### What is needed
Once the pictures are removed, restate the listing word for word.
- Opening Delimiter -
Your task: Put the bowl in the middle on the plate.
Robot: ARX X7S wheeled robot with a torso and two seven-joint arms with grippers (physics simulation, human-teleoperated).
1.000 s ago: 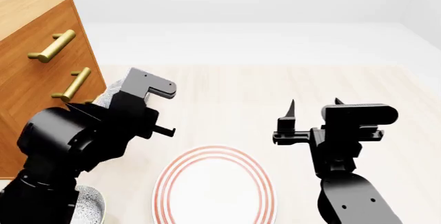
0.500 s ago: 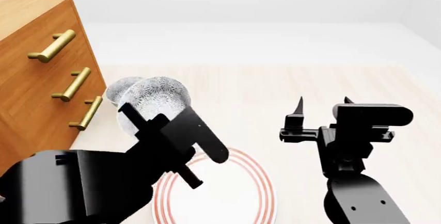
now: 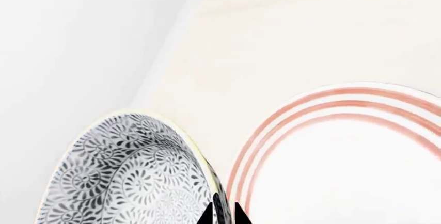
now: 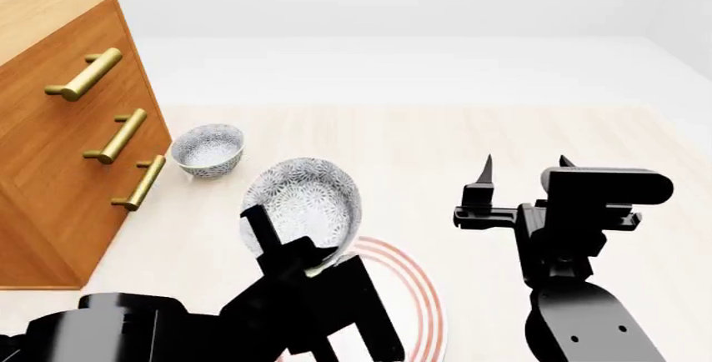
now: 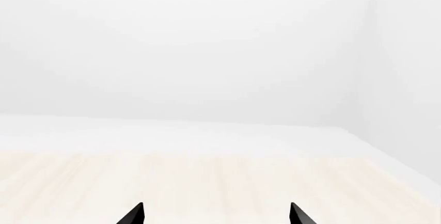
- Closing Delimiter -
### Exercise result
Your task: Put the bowl in the middle on the plate.
Robot: ARX X7S wheeled robot with a torso and two seven-joint arms with grippers (physics simulation, human-teleoperated).
1.000 s ago: 
0.500 s ago: 
now: 
now: 
now: 

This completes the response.